Flying over parts of Cyprus is made more dangerous by the fact that rival air traffic control centers on the ethnically split island are giving instructions to planes, creating “confusion and misunderstanding” among pilots, a report by Europe’s air safety agency says.
The internal 2015 report compiled by the European Aviation Safety Agency and seen by The Associated Press says a statistical analysis shows that overall, the risks are acceptable as the probability of a “catastrophic” accident occurring is very small. For example, the report states that the mean expected accident frequency between two aircraft over Cyprus is about one in a billion.
But the agency said the situation inside a sizeable part of the Nicosia Flight Information Region — a 175,000 square kilometer (67,567 sq. mile) swathe of airspace over and around Cyprus — is getting to the point where risks to safety can no longer be considered acceptable.
“The assessment concludes that close monitoring of the situation is needed as it is at the limit of acceptability,” the report says. “The agency recognizes that this situation is far from optimal.”
That’s because flight instructions from two different air control centers can degrade established safety margins, such as the minimum distance two aircraft can be from each other.
Only air traffic controllers in the internationally-recognized, southern part of Cyprus are permitted to issue flight instructions to aircraft passing through Nicosia FIR. Yet controllers at the unrecognized Ercan airport in the island’s breakaway Turkish Cypriot north also give instructions to aircraft flying through the northern third of Nicosia FIR that they consider their own, sometimes confusing pilots.
According to the report, which cites Cyprus statistics, there were six instances in 2014 where aircraft came closer to each other than the minimum allowed distance. That followed seven such instances in 2013 and another four the year before that.
More disturbingly, there were two reported incidents in 2014 where onboard systems designed to automatically avoid a mid-air collision had been activated — meaning that planes were close enough to possibly collide within around a minute.
A total of 18 such instances occurred within Cyprus airspace between 2011 and 2015, according to the database of the International Air Transport Association.
Separately, the report also raised safety concerns because Turkey does not notify Cypriot authorities of warplane flights as it doesn’t recognize the island as a state. It says that, while very remote, the probability of an accident between a civilian aircraft and a military jet is statistically higher as a result.
From 2011 to 2014, annual air traffic through Nicosia FIR averaged between 150,000 and 180,000 flights.
The situation today remains unchanged, said Christos Petrou, executive director of the Mediterranean Flight Safety Foundation. “This problem is not something you can ignore,” he said.
Steps are being taken to mitigate the risk. Air traffic controllers in the south operate in a “state of ‘permanent contingency’, constantly monitoring communications between Ercan and passing aircraft to prevent any accident or serious incident from happening.
The problem stems from the island’s division in 1974 when Turkey invaded following a coup mounted by supporters of union with Greece.
Breakaway Turkish Cypriots established their own air traffic control center in 1977, six years before declaring independence, which was recognized only by Turkey.
But neither Turkish, nor Turkish Cypriot controllers communicate with their Greek Cypriot counterparts in the island’s south.
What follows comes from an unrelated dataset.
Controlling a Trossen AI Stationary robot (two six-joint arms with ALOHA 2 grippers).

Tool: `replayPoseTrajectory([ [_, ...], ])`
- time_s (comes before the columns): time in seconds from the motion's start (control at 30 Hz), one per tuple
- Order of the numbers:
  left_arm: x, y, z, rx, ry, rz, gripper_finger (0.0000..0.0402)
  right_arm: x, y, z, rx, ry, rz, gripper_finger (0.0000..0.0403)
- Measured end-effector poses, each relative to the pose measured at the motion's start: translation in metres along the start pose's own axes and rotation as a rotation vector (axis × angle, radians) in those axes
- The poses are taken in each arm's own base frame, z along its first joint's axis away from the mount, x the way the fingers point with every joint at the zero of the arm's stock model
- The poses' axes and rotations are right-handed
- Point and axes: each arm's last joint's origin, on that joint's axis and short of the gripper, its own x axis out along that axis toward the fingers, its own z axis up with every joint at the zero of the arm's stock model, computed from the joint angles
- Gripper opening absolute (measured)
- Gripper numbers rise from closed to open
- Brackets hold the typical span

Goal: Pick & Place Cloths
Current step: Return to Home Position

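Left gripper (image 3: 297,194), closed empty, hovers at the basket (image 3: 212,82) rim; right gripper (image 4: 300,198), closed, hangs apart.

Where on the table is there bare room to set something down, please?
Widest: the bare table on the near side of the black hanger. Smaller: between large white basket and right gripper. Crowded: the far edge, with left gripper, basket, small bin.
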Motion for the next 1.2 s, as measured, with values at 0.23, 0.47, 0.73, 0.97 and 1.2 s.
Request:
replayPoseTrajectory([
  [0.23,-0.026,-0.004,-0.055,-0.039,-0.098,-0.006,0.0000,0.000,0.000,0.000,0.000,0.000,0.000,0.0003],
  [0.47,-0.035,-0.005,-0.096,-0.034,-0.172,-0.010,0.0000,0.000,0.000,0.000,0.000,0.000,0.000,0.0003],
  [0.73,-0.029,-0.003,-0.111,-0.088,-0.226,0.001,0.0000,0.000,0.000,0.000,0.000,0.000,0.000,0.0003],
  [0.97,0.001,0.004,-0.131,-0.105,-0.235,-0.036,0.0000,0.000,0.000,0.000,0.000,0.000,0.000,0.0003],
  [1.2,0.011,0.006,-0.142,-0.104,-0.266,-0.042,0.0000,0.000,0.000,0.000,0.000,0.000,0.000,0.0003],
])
That creates problems when Turkish controllers don’t tell pilots flying into Nicosia FIR to check in with counterparts in the island’s south, telling them instead to speak with controllers at Ercan airport.
“As a direct consequence, the most basic safety procedures are not being respected for a long time within the northern part of the Nicosia FIR,” says the report.
“This operational environment has created and still creates confusion and misunderstanding by the users of the airspace in question.”
To ensure safety, international aviation bodies have published bulletins and briefings aimed at bringing pilots up to speed about the situation and to use safe procedures.
The AP highlighted the problem in an Aug. 5, 2011 report that included descriptions of several instances of “near-misses” where aircraft got dangerously close to each other.
In the report, the EASA recommends that the European Union and the UN’s top aviation body — the International Civil Aviation Organization — get Cyprus and Turkey to “work together” to resolve the issue.
The agency recommends that coordination between Cyprus and Turkey on advisories regarding military flights and “danger areas” inside Nicosia FIR be facilitated “through operation of a unit in a third country.”
If that can’t happen, it recommends that either ICAO or European authorities step in to ease coordination.